Nature's Inspiration Movie

http://www.flickspire.com/m/HealthierL433/NaturesInspiration -- Nature's Inspiration Movie: The photographs in this short video are from award-winning photographer, Ken Jenkins, and they are breathtaking. However, this video is much more than beautiful photographs! Peggy Anderson has compiled beautiful quotations from the likes of Emerson, Thoreau, and many others that truly capture the beauty of nature and solitude. Absolute must watch for nature lovers.

Tuesday, March 6, 2012

A Very Productive Weekend -- Shock of My Life!!

Winter and Spring is playing hide-and-seek. Winter is trying to embrace the land to her bosom in a last-minute attempt with light snow-dust, gusty chilly wind and temperature at night dropping to twenty degree Fahrenheit; but, Spring is winning all the time. Squirrels are chasing after each other, up and down the trees and across the lawns to find a mate and a suitable nesting place; birds are chirping louder and louder; sky is becoming light by around quarter to six in the morning with the sun peeping its head out of the night-blanket by six; crocuses, irises, daffodils and sedums are stirring up beneath the ground and poking their heads, soon to welcome the Spring in their full glory and galore.  Days are gorgeous with bright sunshine and temperature hovering between forty-five and fifty degree Fahrenheit.

It is very difficult for me to stay inside the house now. I am feeling like running wildly around the garden, shouting, just like the birds and the squirrels, but since that would result in me  being forced into a mental-asylum by my neighbors, so I have to contended with working in the garden.

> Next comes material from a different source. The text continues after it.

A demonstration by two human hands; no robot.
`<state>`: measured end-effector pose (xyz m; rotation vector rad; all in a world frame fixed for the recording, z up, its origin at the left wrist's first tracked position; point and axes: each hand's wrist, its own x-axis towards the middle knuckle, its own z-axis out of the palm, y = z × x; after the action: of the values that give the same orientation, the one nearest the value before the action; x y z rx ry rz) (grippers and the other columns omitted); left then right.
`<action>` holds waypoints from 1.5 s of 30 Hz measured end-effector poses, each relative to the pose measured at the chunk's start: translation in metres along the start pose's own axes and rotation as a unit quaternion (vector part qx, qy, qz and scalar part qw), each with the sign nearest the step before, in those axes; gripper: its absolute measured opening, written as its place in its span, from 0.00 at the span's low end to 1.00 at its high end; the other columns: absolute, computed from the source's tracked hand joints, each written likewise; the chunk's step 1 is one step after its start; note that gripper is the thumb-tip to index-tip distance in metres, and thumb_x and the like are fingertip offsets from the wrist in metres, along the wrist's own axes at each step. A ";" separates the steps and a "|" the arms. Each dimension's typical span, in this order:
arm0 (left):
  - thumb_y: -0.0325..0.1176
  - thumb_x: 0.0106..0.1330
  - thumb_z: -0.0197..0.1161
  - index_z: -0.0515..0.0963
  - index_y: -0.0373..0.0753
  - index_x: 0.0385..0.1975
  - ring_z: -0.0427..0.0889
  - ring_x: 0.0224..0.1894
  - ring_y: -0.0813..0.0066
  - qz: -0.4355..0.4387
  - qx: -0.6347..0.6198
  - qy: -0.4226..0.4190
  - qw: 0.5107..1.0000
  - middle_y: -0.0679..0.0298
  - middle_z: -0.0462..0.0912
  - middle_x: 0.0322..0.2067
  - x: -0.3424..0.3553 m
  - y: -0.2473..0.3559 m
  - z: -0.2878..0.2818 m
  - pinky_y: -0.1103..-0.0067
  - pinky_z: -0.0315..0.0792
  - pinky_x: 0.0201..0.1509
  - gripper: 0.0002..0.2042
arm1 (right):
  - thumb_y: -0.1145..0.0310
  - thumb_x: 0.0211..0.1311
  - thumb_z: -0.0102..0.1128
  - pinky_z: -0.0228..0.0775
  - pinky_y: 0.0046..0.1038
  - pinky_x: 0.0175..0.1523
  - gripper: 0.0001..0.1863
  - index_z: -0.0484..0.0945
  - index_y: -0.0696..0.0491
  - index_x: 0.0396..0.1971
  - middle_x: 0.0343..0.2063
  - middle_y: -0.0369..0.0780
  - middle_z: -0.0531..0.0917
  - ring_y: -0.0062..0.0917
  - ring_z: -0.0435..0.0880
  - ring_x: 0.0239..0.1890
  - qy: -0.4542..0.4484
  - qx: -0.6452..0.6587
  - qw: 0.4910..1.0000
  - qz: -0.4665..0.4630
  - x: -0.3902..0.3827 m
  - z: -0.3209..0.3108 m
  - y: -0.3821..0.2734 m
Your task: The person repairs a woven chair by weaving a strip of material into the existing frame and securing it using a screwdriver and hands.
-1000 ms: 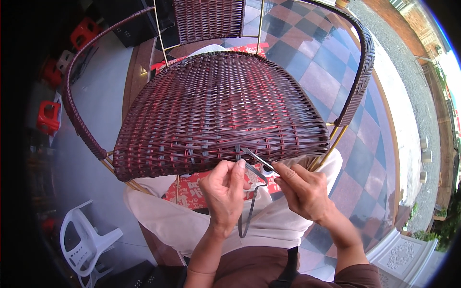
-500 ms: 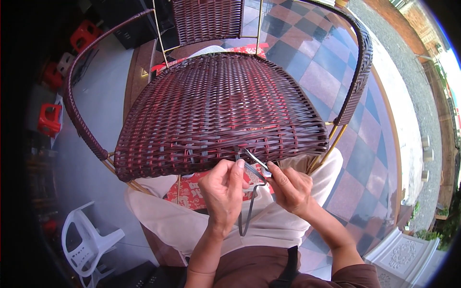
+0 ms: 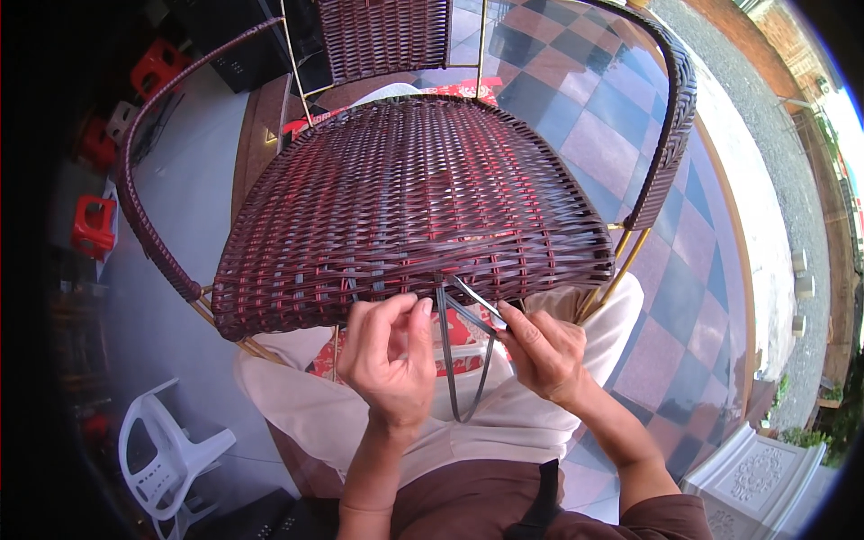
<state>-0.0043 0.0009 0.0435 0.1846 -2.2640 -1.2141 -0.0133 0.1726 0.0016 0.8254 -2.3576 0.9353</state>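
Note:
A dark brown woven chair seat faces me, its front edge near my hands. My right hand grips a slim, pointed metal tool, its tip at the weave by that edge; the handle is mostly hidden by my fingers. A dark flat weaving strip hangs from the front edge in a long loop that rises again next to my right fingers. Left of the strip, my left hand has half-curled fingers, with thumb and forefinger slightly apart and nothing visible between them.
The woven backrest and curved armrests frame the seat. Beneath lies red patterned cloth. A white plastic chair stands lower left, red stools farther left. Checkered tile floor spreads to the right.
My left hand has let go of the strip and moved left. The strip now hangs straighter in a wider loop. My right hand and the tool have hardly moved.

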 end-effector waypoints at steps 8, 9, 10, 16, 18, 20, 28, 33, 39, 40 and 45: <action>0.23 0.50 0.62 0.78 0.36 0.31 0.72 0.35 0.65 0.154 0.098 -0.130 0.974 0.62 0.73 0.30 0.035 -0.002 -0.006 0.73 0.63 0.41 0.08 | 0.75 0.46 0.66 0.55 0.23 0.15 0.23 0.75 0.60 0.46 0.14 0.33 0.70 0.18 0.67 0.13 0.015 0.013 1.000 -0.006 0.000 0.003 0.000; 0.23 0.50 0.62 0.78 0.36 0.31 0.72 0.35 0.65 0.154 0.097 -0.131 0.974 0.62 0.73 0.30 0.037 -0.001 -0.006 0.73 0.63 0.41 0.08 | 0.75 0.46 0.66 0.55 0.23 0.15 0.23 0.75 0.60 0.46 0.14 0.33 0.70 0.18 0.67 0.13 0.015 0.011 1.000 -0.005 -0.001 0.003 0.001; 0.23 0.49 0.62 0.78 0.36 0.30 0.71 0.35 0.65 0.153 0.097 -0.145 0.973 0.62 0.73 0.30 0.039 0.000 -0.006 0.72 0.63 0.41 0.08 | 0.75 0.46 0.66 0.55 0.23 0.15 0.23 0.75 0.60 0.46 0.14 0.33 0.70 0.18 0.67 0.13 0.015 0.008 1.000 -0.003 -0.002 0.003 0.001; 0.22 0.47 0.62 0.77 0.35 0.29 0.70 0.35 0.65 0.152 0.084 -0.208 0.963 0.62 0.73 0.30 0.053 0.000 -0.013 0.72 0.63 0.42 0.08 | 0.76 0.46 0.66 0.56 0.23 0.15 0.22 0.76 0.60 0.45 0.15 0.34 0.70 0.18 0.67 0.13 0.014 0.009 1.000 0.001 -0.001 0.003 -0.002; 0.22 0.47 0.62 0.77 0.35 0.28 0.70 0.35 0.65 0.157 0.082 -0.223 0.959 0.62 0.72 0.30 0.056 -0.003 -0.013 0.72 0.63 0.42 0.07 | 0.77 0.45 0.66 0.57 0.23 0.15 0.22 0.76 0.60 0.45 0.15 0.34 0.70 0.18 0.68 0.13 0.012 0.010 1.000 0.004 0.000 0.000 -0.003; 0.22 0.47 0.62 0.77 0.35 0.28 0.70 0.35 0.65 0.147 0.076 -0.251 0.954 0.62 0.72 0.30 0.058 -0.004 -0.014 0.72 0.63 0.42 0.07 | 0.78 0.46 0.66 0.59 0.23 0.16 0.22 0.76 0.60 0.45 0.15 0.35 0.70 0.18 0.69 0.13 -0.006 0.050 0.998 0.031 0.003 -0.005 -0.004; 0.22 0.47 0.62 0.76 0.34 0.28 0.69 0.35 0.66 0.138 0.055 -0.276 0.950 0.62 0.71 0.29 0.063 -0.004 -0.017 0.73 0.63 0.42 0.07 | 0.79 0.47 0.65 0.61 0.22 0.17 0.21 0.76 0.58 0.45 0.15 0.35 0.70 0.19 0.69 0.13 -0.025 0.107 0.991 0.081 0.005 -0.010 -0.004; 0.21 0.48 0.60 0.76 0.35 0.28 0.69 0.35 0.65 0.138 0.048 -0.294 0.945 0.61 0.71 0.29 0.066 -0.006 -0.016 0.73 0.63 0.42 0.07 | 0.78 0.45 0.66 0.60 0.23 0.17 0.22 0.77 0.57 0.45 0.15 0.35 0.70 0.19 0.69 0.13 -0.016 0.101 0.993 0.064 0.004 -0.011 0.000; 0.20 0.50 0.57 0.74 0.36 0.29 0.69 0.35 0.66 0.147 0.055 -0.301 0.941 0.62 0.70 0.30 0.067 -0.008 -0.016 0.73 0.63 0.43 0.06 | 0.78 0.45 0.66 0.60 0.23 0.17 0.21 0.77 0.57 0.44 0.15 0.35 0.70 0.19 0.68 0.13 -0.017 0.100 0.992 0.080 0.006 -0.012 -0.001; 0.21 0.51 0.56 0.74 0.36 0.29 0.68 0.35 0.66 0.148 0.055 -0.304 0.940 0.62 0.70 0.30 0.067 -0.008 -0.016 0.73 0.62 0.43 0.06 | 0.78 0.45 0.66 0.60 0.23 0.17 0.21 0.77 0.57 0.44 0.15 0.35 0.70 0.19 0.68 0.13 -0.017 0.101 0.991 0.080 0.007 -0.013 0.000; 0.22 0.52 0.55 0.72 0.37 0.30 0.67 0.34 0.67 0.137 0.051 -0.329 0.933 0.62 0.68 0.29 0.070 -0.006 -0.017 0.73 0.60 0.43 0.06 | 0.77 0.45 0.66 0.60 0.23 0.17 0.21 0.78 0.57 0.44 0.14 0.35 0.70 0.19 0.68 0.12 -0.029 0.105 0.991 0.081 0.009 -0.016 0.000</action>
<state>-0.0549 -0.0404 0.0750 -0.5680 -2.7924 -1.1126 -0.0166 0.1813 0.0176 0.7569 -2.4347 1.2603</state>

Sigh!! I dug out all the grasses from the four raised bed. I don't know why I call them raised beds because they are not raised beds in a typical sense; they are only 6'' in height. I created those (actually my hubby made those) to have a kind-of-border around my vegetables and that my dogs do not run over them. I then covered them up with black garden-sheets to kill weeds, grasses that might be left behind, protect the topsoil from wind and sun and also raise the temperature of the soil. It was really a back-hurting job; my respect for farmers and farm-animals of past years, before the invention of all these farm machineries, got renewed.


HolleyGarden of Roses and Other Gardening Joys and Christina of Organic Garden Dreams is inspiring me to take care of my roses. So, I with the help of my hubby, pruned all the roses and other plants and shrubs; then, I fed my roses and other plants with some organic fertilizers. I need to prune them some more and feed them some more, especially with alfalfa. Hubby build the pea-fence and I planted peas and chitted-potatoes. The not-at-all-impressive green in the second picture below is actually a small potato plant.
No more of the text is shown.